Available data:

----

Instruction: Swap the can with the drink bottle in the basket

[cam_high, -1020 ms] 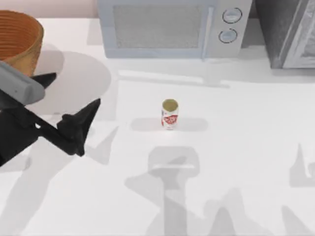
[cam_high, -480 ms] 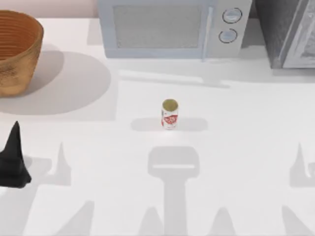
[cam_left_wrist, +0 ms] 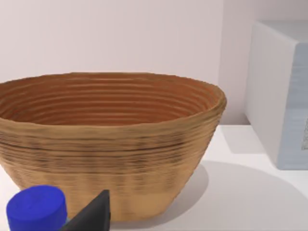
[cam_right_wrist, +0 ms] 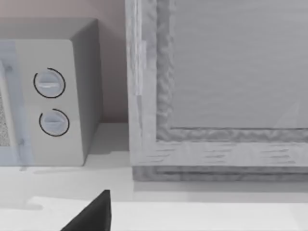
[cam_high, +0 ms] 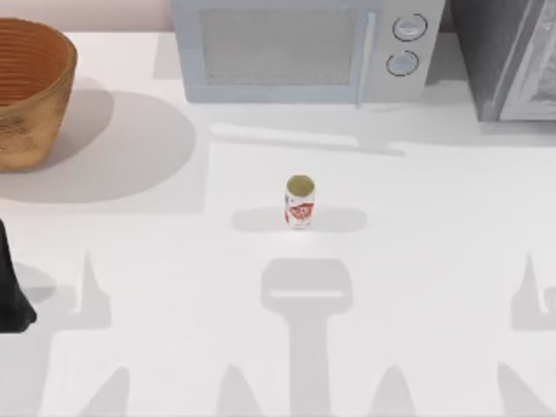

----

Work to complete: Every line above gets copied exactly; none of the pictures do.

Your response:
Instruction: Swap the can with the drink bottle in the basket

[cam_high, -1020 ms] 
[cam_high, -480 ms] 
[cam_left_wrist, +0 ms] 
[cam_right_wrist, +0 ms] 
[cam_high, +0 ms] 

No additional output is needed.